Pentagon push to boost cybersecurity could affect Canadian suppliers

CBC March 5, 2020

The Pentagon has been engaged in a quiet, deliberate effort to plug all of the cyber-holes in its high-tech systems and among its defence contractors — an operation that will soon spill across the border into Canada.

Ellen Lord, the U.S. undersecretary of defence for acquisition and sustainment, said today cybersecurity has been one of her biggest concerns since being appointed by the Trump administration two and a half years ago.

Increasingly, major defence contractors have found themselves targeted by hackers from China and Russia who have stolen troves of sensitive data on new and existing weapons systems.

"Bottom line is, I don't think the average American citizen understands that we're at cyberwar every day," Lord told the Conference of Defence Associations Institute's annual meeting in Ottawa today.

The burden of keeping data secure is being placed on the companies themselves, she added.

After consulting with the National Security Agency (NSA), the U.S. electronic spy service and the military's Cyber Command, the Pentagon rolled out a new program in January aimed at forcing defence contractors to deal with points of vulnerability.

"We have written new cyber security standards that we are putting in all of our new contracts," said Lord. "We are looking at the defence industrial base and how they need to address cyber security and how we as a government can hold them accountable."

The initiative includes a cyber security "certification and accreditation" system, similar to the International Organization for Standardization.

Lord said it's not a one-size fits all solution and that companies looking to do business with the Pentagon will have to meet one of five levels of certification, depending upon the contract.

The defence industrial complexes of Canada, Britain and Australia are tightly stitched into the U.S. system. Lord said allies are looking at a similar measures which she hopes to see coordinated with American efforts.

"This is something we're talking with Canada about, with allies and partners, because a lot of us are doing the same thing," she said.

The problems with existing systems — software already in the field — is being dealt with aggressively. Contractors who are responsible for maintaining complex systems on warships and aircraft are being told by the Pentagon to close their potential security gaps.

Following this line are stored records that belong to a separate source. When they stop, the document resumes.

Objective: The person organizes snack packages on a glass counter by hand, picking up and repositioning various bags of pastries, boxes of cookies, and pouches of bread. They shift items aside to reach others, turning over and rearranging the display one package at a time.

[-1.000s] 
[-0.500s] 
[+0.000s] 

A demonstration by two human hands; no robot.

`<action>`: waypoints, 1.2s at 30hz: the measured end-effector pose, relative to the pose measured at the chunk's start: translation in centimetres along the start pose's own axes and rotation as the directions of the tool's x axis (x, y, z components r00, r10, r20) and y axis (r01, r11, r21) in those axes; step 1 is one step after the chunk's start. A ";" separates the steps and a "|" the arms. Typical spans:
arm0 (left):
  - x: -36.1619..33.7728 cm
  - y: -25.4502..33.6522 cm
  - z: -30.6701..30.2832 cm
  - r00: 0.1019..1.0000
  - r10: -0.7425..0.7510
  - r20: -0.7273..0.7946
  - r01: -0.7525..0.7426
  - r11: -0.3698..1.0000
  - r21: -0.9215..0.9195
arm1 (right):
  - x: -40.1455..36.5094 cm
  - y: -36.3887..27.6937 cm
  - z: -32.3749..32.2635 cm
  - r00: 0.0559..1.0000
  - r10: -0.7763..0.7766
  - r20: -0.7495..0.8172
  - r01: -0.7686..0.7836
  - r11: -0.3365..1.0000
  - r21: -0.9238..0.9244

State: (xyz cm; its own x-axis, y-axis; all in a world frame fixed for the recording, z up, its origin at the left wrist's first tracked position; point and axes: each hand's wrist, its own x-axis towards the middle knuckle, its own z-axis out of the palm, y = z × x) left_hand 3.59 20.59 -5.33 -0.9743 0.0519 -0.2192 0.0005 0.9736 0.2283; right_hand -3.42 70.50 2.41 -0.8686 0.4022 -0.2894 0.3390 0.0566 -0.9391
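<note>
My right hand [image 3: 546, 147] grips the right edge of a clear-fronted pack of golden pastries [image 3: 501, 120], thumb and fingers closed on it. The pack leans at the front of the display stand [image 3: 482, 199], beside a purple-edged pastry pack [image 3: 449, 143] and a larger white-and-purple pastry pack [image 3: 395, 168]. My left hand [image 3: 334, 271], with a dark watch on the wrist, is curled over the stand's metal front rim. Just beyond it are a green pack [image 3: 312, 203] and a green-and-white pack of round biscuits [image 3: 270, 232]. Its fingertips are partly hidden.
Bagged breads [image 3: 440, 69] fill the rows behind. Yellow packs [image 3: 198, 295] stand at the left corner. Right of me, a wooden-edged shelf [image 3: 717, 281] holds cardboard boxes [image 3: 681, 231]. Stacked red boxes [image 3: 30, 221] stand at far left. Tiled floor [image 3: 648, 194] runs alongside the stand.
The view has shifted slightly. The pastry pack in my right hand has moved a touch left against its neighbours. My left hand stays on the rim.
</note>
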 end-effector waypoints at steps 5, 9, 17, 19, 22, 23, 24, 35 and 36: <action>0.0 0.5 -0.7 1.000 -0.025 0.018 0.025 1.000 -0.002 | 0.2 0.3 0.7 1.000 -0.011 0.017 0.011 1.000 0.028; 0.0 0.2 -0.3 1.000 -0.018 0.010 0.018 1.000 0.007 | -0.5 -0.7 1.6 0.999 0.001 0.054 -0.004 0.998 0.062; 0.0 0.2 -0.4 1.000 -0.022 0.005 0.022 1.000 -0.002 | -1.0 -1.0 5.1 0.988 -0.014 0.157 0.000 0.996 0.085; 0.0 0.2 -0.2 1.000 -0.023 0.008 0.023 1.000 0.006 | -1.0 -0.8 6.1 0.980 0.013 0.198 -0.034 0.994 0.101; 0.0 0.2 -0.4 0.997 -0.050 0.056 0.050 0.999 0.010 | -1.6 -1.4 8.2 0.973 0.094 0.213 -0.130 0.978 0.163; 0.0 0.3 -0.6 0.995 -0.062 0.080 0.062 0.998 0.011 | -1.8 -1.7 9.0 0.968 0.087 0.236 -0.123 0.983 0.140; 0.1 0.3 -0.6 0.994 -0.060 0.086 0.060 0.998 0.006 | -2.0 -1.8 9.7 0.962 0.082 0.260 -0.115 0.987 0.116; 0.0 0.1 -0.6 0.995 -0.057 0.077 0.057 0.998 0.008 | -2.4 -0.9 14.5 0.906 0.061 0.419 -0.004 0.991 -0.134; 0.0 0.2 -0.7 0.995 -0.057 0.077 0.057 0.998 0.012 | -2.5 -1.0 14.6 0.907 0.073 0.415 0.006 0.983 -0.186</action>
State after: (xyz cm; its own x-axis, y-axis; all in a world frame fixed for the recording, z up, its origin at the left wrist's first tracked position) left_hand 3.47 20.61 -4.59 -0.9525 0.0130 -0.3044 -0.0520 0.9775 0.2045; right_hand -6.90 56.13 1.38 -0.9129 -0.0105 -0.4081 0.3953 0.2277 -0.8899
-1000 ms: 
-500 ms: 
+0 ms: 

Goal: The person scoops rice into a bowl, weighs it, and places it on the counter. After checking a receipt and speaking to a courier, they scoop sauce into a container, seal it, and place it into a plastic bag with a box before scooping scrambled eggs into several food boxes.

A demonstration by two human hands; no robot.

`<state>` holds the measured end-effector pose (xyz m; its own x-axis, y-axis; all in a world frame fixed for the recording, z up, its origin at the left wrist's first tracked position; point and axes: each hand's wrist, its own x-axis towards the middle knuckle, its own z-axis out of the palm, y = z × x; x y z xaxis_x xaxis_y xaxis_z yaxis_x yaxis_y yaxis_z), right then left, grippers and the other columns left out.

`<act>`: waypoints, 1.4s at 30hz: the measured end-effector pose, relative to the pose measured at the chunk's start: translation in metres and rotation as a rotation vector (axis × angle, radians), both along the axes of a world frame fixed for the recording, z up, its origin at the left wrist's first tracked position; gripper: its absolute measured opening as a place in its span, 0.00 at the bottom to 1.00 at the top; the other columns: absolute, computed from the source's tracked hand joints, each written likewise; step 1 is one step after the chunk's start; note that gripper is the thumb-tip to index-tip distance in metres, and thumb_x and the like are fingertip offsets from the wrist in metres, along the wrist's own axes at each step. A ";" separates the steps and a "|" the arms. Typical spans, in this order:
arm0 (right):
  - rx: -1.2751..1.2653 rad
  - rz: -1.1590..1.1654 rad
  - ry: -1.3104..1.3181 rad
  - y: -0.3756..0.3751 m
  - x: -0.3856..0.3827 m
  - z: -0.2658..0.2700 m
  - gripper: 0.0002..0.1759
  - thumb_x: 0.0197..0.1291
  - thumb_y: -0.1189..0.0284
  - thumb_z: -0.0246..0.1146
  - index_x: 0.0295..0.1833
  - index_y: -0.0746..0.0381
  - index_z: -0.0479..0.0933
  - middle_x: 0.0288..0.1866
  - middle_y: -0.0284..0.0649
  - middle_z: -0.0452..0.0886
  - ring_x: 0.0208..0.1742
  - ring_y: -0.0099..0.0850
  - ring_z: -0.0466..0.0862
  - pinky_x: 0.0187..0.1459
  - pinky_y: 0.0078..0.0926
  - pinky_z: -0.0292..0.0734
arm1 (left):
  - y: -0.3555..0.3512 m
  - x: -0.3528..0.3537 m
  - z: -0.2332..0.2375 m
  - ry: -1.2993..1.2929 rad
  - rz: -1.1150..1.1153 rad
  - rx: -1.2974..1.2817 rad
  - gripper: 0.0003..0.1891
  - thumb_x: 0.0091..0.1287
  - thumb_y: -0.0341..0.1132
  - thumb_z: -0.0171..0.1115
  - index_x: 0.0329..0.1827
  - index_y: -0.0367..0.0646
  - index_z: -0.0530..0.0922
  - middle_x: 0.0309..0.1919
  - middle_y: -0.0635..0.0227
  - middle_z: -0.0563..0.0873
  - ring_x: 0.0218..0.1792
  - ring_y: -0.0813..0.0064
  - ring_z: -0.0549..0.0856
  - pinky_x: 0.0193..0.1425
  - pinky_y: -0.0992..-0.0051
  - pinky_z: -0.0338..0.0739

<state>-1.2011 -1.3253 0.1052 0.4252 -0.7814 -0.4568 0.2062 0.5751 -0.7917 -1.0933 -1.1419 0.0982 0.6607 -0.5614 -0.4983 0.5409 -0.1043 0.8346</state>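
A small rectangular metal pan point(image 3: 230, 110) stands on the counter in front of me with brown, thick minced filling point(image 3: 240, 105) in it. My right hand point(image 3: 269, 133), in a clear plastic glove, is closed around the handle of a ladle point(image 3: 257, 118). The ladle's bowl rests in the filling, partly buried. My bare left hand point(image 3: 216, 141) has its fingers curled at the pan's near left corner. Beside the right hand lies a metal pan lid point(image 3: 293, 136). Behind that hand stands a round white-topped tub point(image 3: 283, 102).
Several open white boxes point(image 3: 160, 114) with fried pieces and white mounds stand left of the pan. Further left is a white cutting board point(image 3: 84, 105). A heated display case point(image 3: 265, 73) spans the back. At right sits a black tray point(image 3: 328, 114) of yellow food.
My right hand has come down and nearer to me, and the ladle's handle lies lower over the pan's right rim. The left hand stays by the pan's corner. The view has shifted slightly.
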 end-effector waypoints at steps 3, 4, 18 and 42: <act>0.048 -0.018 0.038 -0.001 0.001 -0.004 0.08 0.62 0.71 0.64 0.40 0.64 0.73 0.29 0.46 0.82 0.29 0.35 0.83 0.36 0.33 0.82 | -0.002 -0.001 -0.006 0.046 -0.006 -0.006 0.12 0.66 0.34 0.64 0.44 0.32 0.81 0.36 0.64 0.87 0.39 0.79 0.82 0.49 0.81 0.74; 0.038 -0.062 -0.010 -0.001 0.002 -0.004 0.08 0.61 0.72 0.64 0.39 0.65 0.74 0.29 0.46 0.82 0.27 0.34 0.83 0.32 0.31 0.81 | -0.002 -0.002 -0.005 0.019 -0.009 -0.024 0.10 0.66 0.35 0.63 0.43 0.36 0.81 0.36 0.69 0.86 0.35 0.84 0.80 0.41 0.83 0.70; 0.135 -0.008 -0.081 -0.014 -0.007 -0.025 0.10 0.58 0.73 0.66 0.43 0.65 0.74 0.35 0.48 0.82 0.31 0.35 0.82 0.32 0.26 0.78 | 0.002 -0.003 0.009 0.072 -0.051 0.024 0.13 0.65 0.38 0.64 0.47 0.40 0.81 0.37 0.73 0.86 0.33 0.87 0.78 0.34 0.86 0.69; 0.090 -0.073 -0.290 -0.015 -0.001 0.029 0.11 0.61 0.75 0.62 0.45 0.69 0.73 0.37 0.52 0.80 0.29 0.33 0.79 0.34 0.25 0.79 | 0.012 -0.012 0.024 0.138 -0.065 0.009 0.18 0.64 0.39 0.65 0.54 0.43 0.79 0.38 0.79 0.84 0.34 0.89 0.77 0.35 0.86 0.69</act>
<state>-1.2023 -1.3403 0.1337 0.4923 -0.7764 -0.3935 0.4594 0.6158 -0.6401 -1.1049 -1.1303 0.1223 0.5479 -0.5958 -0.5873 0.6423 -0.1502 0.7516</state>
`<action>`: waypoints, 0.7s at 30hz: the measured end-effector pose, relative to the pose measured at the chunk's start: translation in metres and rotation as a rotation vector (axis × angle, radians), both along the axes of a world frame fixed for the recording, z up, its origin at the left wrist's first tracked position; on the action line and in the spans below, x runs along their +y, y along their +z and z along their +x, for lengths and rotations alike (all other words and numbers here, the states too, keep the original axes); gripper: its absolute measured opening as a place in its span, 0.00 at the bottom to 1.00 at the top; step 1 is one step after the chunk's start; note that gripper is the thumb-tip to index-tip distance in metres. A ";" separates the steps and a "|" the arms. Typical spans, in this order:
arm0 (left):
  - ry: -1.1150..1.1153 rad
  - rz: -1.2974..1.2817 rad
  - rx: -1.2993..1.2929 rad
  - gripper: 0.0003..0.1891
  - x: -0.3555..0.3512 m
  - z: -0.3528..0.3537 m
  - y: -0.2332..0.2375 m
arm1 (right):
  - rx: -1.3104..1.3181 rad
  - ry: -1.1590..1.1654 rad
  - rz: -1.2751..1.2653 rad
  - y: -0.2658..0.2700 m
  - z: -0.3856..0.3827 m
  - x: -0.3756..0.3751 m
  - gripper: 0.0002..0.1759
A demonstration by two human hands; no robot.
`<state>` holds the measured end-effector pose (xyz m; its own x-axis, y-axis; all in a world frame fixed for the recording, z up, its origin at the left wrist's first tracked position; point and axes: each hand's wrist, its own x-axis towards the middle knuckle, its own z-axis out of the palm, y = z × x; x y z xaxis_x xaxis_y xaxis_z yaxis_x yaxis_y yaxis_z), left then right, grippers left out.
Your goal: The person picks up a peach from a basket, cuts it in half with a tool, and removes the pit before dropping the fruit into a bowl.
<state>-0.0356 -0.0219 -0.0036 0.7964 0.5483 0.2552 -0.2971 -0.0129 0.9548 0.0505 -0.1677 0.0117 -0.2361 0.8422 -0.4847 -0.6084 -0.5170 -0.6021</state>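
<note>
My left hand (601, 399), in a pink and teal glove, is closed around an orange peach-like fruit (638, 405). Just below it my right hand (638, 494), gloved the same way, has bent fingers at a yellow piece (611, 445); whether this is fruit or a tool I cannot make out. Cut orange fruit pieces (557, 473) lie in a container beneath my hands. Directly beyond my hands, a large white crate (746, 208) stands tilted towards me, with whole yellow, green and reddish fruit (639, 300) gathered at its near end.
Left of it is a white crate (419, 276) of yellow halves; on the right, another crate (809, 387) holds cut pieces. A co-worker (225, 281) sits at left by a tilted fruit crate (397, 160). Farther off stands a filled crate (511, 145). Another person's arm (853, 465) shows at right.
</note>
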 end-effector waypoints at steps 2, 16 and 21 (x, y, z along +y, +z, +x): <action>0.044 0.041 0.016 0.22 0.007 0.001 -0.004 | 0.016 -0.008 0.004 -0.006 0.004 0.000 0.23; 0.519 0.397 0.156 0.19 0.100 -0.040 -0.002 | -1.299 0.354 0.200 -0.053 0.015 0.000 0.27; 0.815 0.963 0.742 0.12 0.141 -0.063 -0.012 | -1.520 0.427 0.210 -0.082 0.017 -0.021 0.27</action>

"We are going to start shutting equipment down if they are not brought up to standard because every day we see [intelligence], we see how much has been compromised," Lord said.

Troy Crosby, head of the Canadian Department of National Defence's materiel branch, said Innovation, Science and Economic Development Canada has launched a "cyber secure program" and there's a hope that the two countries can find a way to align their efforts.

Some analysts and critics in the U.S. have argued that contractors — even those that make cyber security a priority — will find the cost of meeting uniform standards prohibitive.

Beyond that, many major contractors have complex supply chains with many smaller companies that also would be required to spend substantial sums of money to keep up with evolving threats.